耕作放棄地を問題と思うなら僕か、これを読んでいるあなたが草を刈るしかない。ロボット?ロボットが普及するのはいつ?ロボットが全ての田畑の草を刈ってくれるの?コストは誰が負担するの?AIが日常生活に深く入りこんだとしても人間が草を刈らないと放棄地はなくならない。

「田舎で〇〇ビジネス」だの「耕作放棄地をなくすのはお前一人じゃ無理だの」草を刈らない人が何を言っても無駄なだけだ。理念や理屈じゃ草は刈れない。

「わかった、すごいいいこと言うけど、じゃああなたは草刈り機を持って僕のところの地域の草刈りをしてくれますか?」と質問したら何人の人が実際に行動に移してくれるだろう。仕事、性別、収入とかどうでもいいから実際に田舎に住んで草を刈らないと本当に何も役に立たない。

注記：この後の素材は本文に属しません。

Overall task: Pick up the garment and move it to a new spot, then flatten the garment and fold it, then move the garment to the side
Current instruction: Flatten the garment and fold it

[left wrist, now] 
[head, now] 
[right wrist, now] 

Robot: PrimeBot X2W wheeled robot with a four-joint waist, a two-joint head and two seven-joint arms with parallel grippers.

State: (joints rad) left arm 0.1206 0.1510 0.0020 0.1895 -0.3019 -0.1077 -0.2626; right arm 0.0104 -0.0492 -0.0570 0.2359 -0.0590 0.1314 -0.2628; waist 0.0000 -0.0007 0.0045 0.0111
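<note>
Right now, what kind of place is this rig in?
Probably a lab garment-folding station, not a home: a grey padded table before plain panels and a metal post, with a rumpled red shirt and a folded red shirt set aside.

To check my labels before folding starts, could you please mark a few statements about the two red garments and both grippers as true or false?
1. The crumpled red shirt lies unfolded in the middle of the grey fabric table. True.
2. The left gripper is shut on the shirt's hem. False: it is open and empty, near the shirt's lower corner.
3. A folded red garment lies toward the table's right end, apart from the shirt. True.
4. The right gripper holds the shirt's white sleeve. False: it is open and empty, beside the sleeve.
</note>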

アメリカの大統領選挙でトランプがバイデンと拮抗するのも本質は同じだ。トランプが無茶苦茶なこと言ってもバイデンは余裕のあるエリートが理念を言っているだけにしか聞こえない。理念とか理屈はいいから実際に何を実践するのかがない。アメリカ大統領選に限らずだけど、世界中で理念や理屈に飽き飽きしているから無茶苦茶だけど何かやってくれそうな政治家に票が集まる。

地方に住んで仕事は?家は?人間関係は?収入は?家族は?とか色々考えるのはわかるけど、とりあえず住んでみて家の周りの草だったり近所の草を刈るだけでなんとかなっていく。地方でも田舎に行けば行くほど獣害は深刻な問題だし、草を刈る人が圧倒的に不足しているから草を刈れば生きていける。

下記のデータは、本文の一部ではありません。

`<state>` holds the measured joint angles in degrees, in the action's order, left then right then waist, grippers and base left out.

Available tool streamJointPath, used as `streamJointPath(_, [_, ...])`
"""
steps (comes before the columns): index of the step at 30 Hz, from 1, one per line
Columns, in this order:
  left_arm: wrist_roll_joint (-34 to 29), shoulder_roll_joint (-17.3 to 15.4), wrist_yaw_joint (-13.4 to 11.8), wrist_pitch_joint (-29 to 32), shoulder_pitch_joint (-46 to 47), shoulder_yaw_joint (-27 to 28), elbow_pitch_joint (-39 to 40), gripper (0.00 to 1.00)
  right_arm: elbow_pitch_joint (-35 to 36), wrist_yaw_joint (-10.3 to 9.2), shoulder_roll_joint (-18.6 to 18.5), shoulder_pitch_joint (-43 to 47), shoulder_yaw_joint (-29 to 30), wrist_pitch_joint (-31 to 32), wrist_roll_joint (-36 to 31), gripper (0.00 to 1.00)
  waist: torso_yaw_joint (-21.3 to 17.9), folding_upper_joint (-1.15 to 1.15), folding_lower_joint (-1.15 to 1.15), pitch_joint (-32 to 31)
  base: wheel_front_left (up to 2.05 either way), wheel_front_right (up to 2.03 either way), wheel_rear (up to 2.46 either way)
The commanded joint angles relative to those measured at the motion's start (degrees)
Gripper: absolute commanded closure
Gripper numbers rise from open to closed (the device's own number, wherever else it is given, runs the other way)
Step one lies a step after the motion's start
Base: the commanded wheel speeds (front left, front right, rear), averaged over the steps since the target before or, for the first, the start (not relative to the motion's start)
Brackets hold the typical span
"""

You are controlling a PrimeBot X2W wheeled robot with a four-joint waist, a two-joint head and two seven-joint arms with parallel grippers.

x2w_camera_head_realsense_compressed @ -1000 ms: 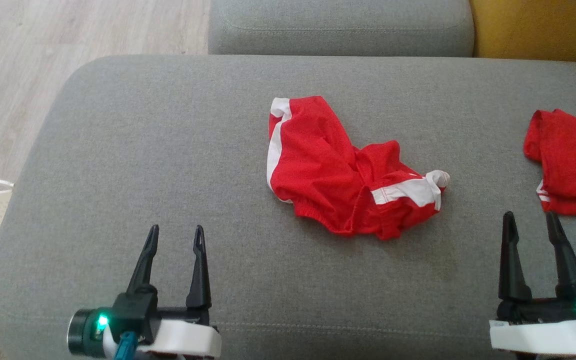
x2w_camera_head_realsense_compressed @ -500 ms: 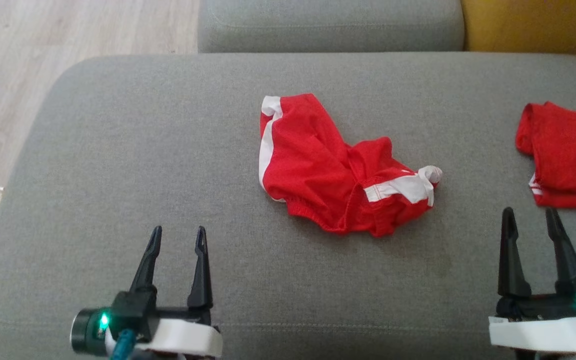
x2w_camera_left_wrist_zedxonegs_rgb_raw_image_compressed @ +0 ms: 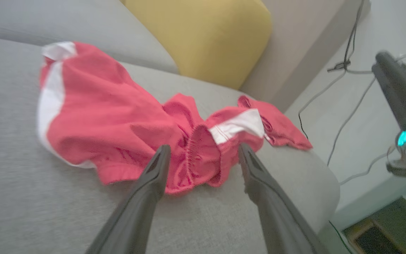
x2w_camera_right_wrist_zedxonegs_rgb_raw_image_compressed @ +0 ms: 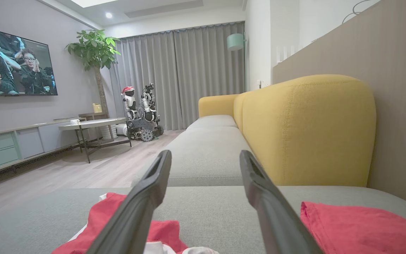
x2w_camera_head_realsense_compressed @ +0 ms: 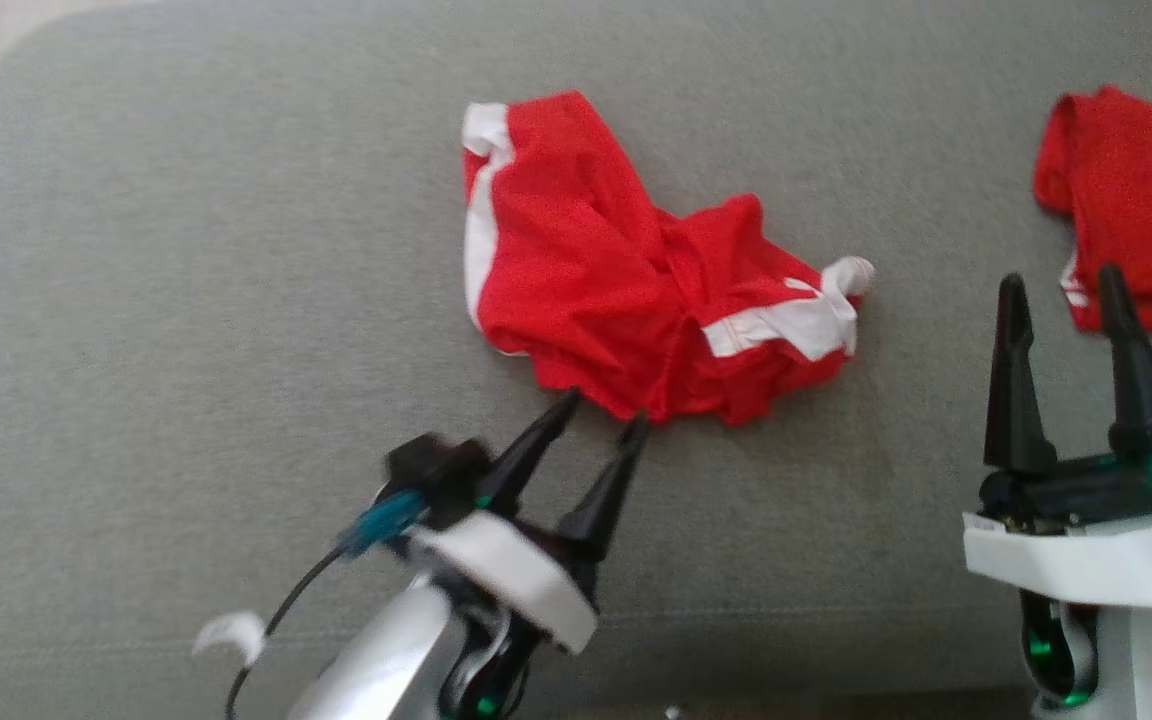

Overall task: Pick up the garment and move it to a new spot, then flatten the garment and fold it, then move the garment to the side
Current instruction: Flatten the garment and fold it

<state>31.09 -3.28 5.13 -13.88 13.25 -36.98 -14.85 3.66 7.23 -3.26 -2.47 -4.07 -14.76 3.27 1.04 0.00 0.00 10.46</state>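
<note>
On the pickup: my left gripper (x2w_camera_head_realsense_compressed: pixel 606 408), fingers spread, brackets the red shorts (x2w_camera_head_realsense_compressed: pixel 586 260) at their near waistband, my right gripper (x2w_camera_head_realsense_compressed: pixel 1059 276) spread beside them; next I pinch.

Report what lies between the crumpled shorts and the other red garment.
Only bare grey cushion separates the shorts and the red garment, as the head view shows.

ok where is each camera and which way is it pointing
Head view: on the head, looking down at the sofa and shorts; left gripper and right gripper show, both open.
Left wrist view: on the left arm, looking along its fingers at the shorts' waistband.
Right wrist view: on the right arm, looking level along the sofa at the cushion and TV; its fingers show.
Shared: the shorts are in all three; the cushion is in both wrist views.
</note>
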Motion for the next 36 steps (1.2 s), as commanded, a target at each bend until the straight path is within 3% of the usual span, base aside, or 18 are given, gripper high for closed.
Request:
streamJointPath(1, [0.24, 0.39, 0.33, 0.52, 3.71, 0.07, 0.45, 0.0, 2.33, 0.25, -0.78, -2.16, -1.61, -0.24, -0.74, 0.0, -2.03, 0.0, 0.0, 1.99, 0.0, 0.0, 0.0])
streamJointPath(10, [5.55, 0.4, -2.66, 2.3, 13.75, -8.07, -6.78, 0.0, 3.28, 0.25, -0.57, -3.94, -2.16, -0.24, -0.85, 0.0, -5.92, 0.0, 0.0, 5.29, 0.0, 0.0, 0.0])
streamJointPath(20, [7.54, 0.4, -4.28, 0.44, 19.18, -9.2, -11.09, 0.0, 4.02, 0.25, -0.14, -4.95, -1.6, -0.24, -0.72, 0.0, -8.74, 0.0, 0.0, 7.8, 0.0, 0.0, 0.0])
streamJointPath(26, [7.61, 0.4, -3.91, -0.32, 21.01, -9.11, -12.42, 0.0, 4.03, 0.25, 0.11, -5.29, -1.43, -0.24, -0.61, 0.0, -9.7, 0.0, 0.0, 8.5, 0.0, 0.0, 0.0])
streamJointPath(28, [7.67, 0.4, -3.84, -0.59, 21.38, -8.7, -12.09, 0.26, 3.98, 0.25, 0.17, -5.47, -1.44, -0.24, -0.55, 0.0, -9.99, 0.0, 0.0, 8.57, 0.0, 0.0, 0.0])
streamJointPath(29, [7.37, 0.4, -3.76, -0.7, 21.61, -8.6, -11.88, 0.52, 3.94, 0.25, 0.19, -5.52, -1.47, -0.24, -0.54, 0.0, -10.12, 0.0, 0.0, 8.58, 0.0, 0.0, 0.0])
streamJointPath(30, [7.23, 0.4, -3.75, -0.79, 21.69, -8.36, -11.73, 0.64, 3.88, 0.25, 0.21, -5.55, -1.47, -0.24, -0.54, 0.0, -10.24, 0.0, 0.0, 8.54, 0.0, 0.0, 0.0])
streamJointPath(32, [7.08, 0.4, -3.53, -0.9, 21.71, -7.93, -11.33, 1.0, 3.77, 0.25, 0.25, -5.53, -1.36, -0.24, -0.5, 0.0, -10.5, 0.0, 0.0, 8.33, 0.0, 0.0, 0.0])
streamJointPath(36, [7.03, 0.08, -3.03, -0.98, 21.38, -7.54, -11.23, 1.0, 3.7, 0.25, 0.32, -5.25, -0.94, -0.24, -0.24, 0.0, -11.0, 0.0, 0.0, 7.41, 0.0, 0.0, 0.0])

僕の地域は、2020年になって人口減少していたのがより加速している。今まで来なかったところまでイノシシが出没している。草を刈り田畑を管理していた80歳の高齢者が亡くなり後継ぎはいないから止められない。一人で刈れる量は限界がある。厳しい現実だけど現実を直視しないと解決できない。

日本全国で耕作放棄地の広がりに伴う獣害の増加は加速しているだろうから、もし地方・田舎をなんとかしたい、住んでみたいと思う方がいるなら草刈り機を買ってどんどん住んでほしい。

草刈りはキツイけど終わったあとの爽快感と充実感はなかなか良いものですよ。